VARIATION BIG BROTHER

1       Those Jersey lawyers who think that Jersey law trusts may only be varied by the Jersey courts will have to think again.  In Charalambous v Charalambous,[1] the English Court of Appeal was dealing with an ancillary relief application in the context of divorce proceedings.  It held that it had jurisdiction – so far as English law was concerned – to vary a Jersey law trust, allegedly made by the husband’s mother, under s 24 of the (English) Matrimonial Causes Act 1973 on the grounds that it was a post-nuptial settlement.  The husband, resisting the wife’s application, relied on Arts 6 and 8 of the Hague Convention on Trusts, which provide for a trust, and in particular the variation of the trust, to be governed by its proper law.  But Thorpe LJ held that those articles did not prevent the application of English law, because Art 15 provides that the Convention does not prevent the application of provisions of the law designated by the conflicts rules of the forum, which in this context s 24 was.  May and Arden LJJ agreed.

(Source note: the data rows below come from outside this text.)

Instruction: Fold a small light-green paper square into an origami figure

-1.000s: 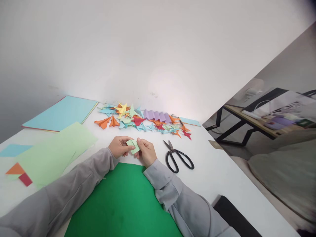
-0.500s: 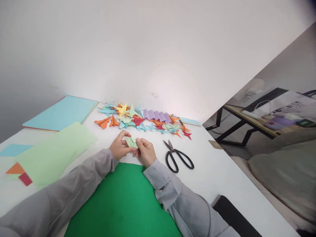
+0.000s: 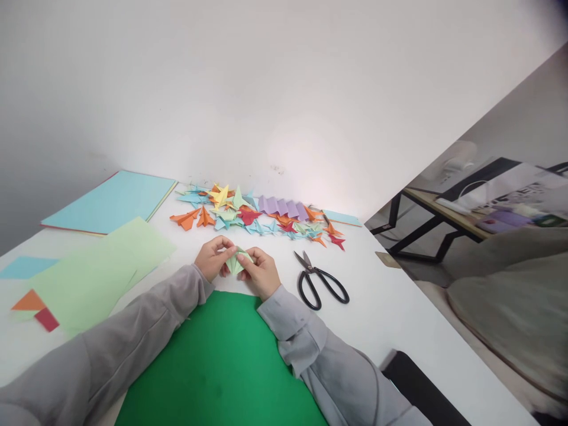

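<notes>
A small piece of folded light green paper [image 3: 235, 264] with creases is held up between my two hands, just beyond the far edge of a dark green sheet [image 3: 222, 361]. My left hand [image 3: 215, 258] pinches its left side between thumb and fingers. On the other side my right hand [image 3: 261, 272] grips it, thumb lying across the front. The paper's back and some fingertips are hidden. To the right of my right hand lie black-handled scissors [image 3: 317, 279], blades slightly apart.
Several small folded paper figures [image 3: 248, 216] in many colours lie along the wall, with a pleated purple strip [image 3: 283, 207] among them. Blue sheets [image 3: 110, 201] are stacked at the back left. Light green sheets [image 3: 97, 278] lie nearer. A black object [image 3: 421, 384] is at the front right.
The light green paper has turned between my fingers and now shows a wider, pointed shape. My left fingers have closed in on it, and my right thumb has shifted across its front.
</notes>
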Motion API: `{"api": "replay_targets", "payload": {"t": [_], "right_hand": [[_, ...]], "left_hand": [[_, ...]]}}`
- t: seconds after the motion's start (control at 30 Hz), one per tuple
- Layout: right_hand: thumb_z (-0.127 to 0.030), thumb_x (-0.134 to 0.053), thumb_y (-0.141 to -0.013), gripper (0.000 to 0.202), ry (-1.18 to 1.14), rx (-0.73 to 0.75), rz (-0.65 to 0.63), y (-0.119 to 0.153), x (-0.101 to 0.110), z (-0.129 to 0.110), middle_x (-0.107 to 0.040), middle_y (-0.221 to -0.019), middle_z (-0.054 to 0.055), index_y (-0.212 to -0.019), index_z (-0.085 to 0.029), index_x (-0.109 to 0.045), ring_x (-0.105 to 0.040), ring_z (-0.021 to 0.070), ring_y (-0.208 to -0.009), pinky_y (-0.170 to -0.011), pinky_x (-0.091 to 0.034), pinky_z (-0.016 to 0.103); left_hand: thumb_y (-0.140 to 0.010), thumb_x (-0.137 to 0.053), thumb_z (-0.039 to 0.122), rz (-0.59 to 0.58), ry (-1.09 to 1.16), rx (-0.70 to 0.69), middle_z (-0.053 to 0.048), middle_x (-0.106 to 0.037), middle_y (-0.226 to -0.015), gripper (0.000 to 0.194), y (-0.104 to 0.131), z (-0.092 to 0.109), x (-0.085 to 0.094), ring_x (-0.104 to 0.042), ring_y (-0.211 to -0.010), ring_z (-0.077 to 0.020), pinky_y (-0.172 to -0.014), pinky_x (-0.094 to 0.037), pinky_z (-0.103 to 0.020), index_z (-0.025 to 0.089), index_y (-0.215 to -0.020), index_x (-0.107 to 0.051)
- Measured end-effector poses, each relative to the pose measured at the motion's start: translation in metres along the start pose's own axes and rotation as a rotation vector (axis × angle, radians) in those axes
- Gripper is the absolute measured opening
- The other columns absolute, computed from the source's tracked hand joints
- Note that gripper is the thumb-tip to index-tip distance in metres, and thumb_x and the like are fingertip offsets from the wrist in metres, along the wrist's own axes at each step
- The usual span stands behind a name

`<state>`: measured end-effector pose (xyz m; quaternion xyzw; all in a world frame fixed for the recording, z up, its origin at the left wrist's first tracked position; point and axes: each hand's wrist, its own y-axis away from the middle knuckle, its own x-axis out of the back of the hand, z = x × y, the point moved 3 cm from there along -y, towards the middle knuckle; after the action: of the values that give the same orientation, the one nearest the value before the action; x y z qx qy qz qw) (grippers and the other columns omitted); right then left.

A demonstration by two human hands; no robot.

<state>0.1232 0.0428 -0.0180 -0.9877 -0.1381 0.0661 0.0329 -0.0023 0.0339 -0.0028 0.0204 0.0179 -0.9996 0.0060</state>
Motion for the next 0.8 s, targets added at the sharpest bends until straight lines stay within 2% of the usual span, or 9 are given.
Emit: {"api": "replay_targets", "payload": {"t": [0.13,0.27,0.43,0.53,0.63,0.7,0.8], "right_hand": [[-0.042,-0.067,-0.063,0.030,-0.003,0.004,-0.022,0.001,0.000,0.001,-0.057,-0.048,-0.005,-0.069,-0.017,-0.052,-0.050,0.0080,-0.034,-0.035,-0.037,0.018],[-0.043,-0.065,-0.064,0.029,0.003,-0.001,-0.031,0.002,0.000,0.001,-0.056,-0.047,-0.005,-0.070,-0.017,-0.052,-0.049,0.0085,-0.033,-0.034,-0.036,0.019],[-0.042,-0.064,-0.065,0.028,0.001,-0.024,0.071,-0.001,0.005,0.001,-0.054,-0.042,-0.006,-0.069,-0.017,-0.052,-0.048,0.0087,-0.032,-0.032,-0.033,0.019],[-0.044,-0.062,-0.066,0.029,-0.014,-0.028,0.148,-0.003,0.008,0.001,-0.052,-0.040,-0.006,-0.070,-0.018,-0.051,-0.048,0.0092,-0.031,-0.033,-0.034,0.019],[-0.045,-0.061,-0.067,0.029,-0.017,-0.014,0.165,-0.004,0.009,0.001,-0.051,-0.039,-0.007,-0.071,-0.018,-0.050,-0.048,0.0096,-0.031,-0.034,-0.035,0.020],[-0.045,-0.061,-0.068,0.029,-0.009,0.004,0.147,-0.004,0.008,0.001,-0.050,-0.038,-0.008,-0.073,-0.018,-0.051,-0.047,0.0098,-0.031,-0.034,-0.035,0.020],[-0.048,-0.058,-0.070,0.030,-0.003,0.034,0.116,-0.003,0.006,0.001,-0.048,-0.038,-0.008,-0.076,-0.019,-0.053,-0.046,0.0096,-0.032,-0.035,-0.034,0.020]], "left_hand": [[-0.057,-0.068,0.046,0.027,0.051,0.030,0.005,-0.053,-0.048,0.040,-0.004,-0.005,0.002,-0.045,-0.028,-0.0073,-0.025,-0.035,-0.019,0.014,-0.069,-0.048],[-0.058,-0.068,0.044,0.003,0.091,0.050,0.005,-0.051,-0.046,0.039,-0.007,-0.009,0.004,-0.045,-0.029,-0.0076,-0.025,-0.035,-0.018,0.014,-0.073,-0.048],[-0.063,-0.065,0.039,0.016,0.113,-0.020,0.003,-0.054,-0.071,0.034,-0.006,-0.006,0.004,-0.048,-0.038,-0.0049,-0.028,-0.038,-0.017,0.017,-0.082,-0.046],[-0.064,-0.063,0.035,-0.007,0.049,-0.078,0.000,-0.051,-0.078,0.027,-0.002,-0.002,0.002,-0.050,-0.048,-0.0060,-0.032,-0.043,-0.018,0.016,-0.076,-0.049],[-0.062,-0.065,0.032,-0.065,-0.100,-0.185,-0.003,-0.048,-0.085,0.024,0.002,0.002,-0.002,-0.052,-0.061,-0.0100,-0.034,-0.044,-0.019,0.015,-0.077,-0.056],[-0.058,-0.068,0.031,-0.062,-0.178,-0.221,-0.004,-0.047,-0.089,0.029,0.004,0.003,-0.003,-0.053,-0.067,-0.0117,-0.036,-0.044,-0.018,0.016,-0.082,-0.058],[-0.052,-0.073,0.030,-0.026,-0.219,-0.203,-0.003,-0.048,-0.088,0.038,0.004,0.001,-0.003,-0.052,-0.070,-0.0122,-0.039,-0.043,-0.017,0.016,-0.084,-0.055]]}}
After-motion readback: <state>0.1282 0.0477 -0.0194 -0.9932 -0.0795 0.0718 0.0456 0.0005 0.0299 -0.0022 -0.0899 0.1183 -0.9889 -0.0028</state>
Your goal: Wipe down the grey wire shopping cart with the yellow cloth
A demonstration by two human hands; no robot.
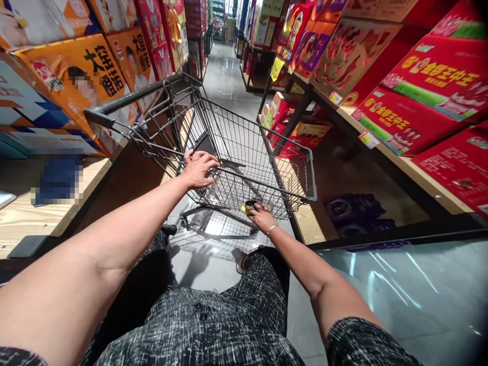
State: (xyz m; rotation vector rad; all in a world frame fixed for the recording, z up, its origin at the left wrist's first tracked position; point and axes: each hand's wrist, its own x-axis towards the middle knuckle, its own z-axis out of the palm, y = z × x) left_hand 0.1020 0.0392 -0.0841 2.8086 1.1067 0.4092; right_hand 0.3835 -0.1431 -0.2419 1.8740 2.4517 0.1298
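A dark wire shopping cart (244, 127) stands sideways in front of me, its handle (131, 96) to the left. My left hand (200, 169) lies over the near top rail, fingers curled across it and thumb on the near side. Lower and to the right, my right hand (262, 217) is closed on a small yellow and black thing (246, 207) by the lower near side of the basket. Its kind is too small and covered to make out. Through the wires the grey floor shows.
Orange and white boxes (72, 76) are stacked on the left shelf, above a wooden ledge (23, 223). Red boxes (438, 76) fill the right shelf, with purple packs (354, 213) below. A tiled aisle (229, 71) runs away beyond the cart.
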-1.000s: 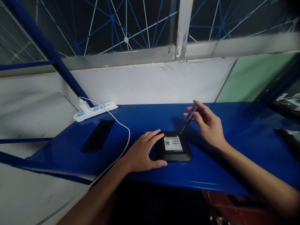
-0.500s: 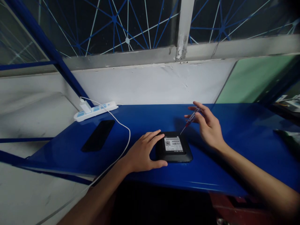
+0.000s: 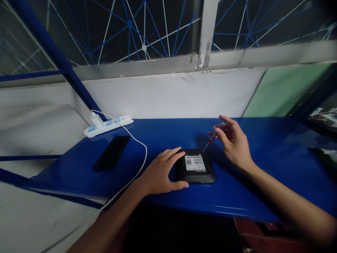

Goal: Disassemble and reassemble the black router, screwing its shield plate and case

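A flat black device (image 3: pixel 196 178) lies on the blue table with its white label facing up. My left hand (image 3: pixel 160 172) grips its left side, the fingers over the far edge and the thumb along the near edge. In my right hand (image 3: pixel 234 144) is a screwdriver (image 3: pixel 210 142) with a clear handle and a red collar, pinched between thumb and fingers. The shaft slants down to the left, its tip at the device's far right corner. Part of the handle is hidden by the fingers.
To the left, a black phone (image 3: pixel 112 153) lies on the blue table (image 3: pixel 168 131). A white power strip (image 3: pixel 109 124) with a plugged-in charger stands behind it. The white cable (image 3: pixel 144 151) curves past my left forearm. A dark green packet (image 3: pixel 325 158) sits at the far right.
The fingers of my right hand have shifted around the screwdriver handle, turning it, while the tip stays at the same corner. My left hand and the device have not moved.
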A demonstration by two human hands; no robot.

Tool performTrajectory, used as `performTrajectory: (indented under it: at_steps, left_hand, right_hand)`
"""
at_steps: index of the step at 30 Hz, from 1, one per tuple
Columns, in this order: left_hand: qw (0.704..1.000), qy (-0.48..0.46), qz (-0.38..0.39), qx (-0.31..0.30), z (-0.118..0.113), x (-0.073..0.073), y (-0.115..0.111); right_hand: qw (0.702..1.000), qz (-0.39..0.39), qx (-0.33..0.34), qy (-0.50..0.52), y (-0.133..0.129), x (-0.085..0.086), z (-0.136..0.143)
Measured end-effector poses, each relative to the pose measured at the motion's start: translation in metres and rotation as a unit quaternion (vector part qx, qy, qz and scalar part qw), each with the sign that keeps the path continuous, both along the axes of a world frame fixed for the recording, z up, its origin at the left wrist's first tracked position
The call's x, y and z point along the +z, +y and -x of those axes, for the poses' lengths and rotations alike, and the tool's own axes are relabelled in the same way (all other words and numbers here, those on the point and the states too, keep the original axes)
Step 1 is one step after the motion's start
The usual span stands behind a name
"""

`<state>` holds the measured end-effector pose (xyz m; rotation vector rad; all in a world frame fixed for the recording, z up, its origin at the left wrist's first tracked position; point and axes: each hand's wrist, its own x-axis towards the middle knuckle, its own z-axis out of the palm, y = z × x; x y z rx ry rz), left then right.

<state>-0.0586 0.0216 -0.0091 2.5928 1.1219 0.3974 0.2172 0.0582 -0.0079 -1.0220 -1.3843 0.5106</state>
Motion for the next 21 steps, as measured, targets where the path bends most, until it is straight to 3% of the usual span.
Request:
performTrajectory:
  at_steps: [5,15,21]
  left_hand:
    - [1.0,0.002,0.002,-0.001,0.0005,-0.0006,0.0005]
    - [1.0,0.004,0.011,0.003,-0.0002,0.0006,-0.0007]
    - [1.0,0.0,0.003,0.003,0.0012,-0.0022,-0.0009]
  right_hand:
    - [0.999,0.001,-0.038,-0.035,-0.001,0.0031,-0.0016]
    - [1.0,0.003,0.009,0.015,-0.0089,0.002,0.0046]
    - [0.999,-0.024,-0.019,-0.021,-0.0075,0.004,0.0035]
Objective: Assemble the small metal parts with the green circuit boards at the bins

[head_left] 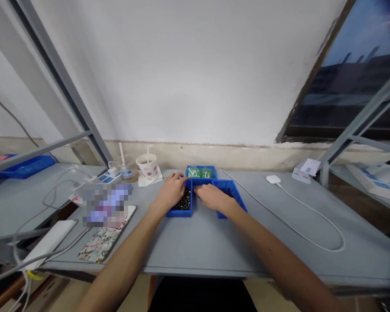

2       In reaching that conclusion, the court held that clause 3.2 of the trust instrument posed no obstacle.  That provided that “this Trust shall be subject to the exclusive jurisdiction of the Royal Courts [sic] of the Bailiwick of Jersey, which shall be the forum for disputes relating hereto (hereinafter called ‘the Forum’)”.  The judges held that clause 3.2 only dealt with the determination of “any question as to the construction or operation of the settlement qua settlement.”  But the right to seek a variation here derived from the matrimonial regime of the jurisdiction that dissolved the marriage, and not from the settlement itself.  And the parties both had and had exercised the right to invoke the English matrimonial jurisdiction. So the clause was no bar.

3       Only Arden LJ adverted to the procedural complication of making the variation binding on the trustees (who were in Jersey).  She said that the wife would have to take proceedings in Jersey against the trustees for the recognition of the order, so that they would be bound by it, but noted the decision of the Royal Court in Compass Trustees v McBarnett[2] to recognise a similar order made by the English court.  A curious footnote is that Arden LJ pointed out (correctly) that the Recognition of Trusts Act 1987 had never been extended to Jersey, although it had been to other British territories.  She appears to have been unaware that the Hague Convention had been extended to Jersey by virtue of a supplementary declaration by the UK Government under Art 29 of the Convention, and, the Trusts (Jersey Law) 1984 (unlike the pre-existing English law) containing detailed conflicts rules, there was simply no need to extend the provisions of the 1987 Act to the Bailiwick.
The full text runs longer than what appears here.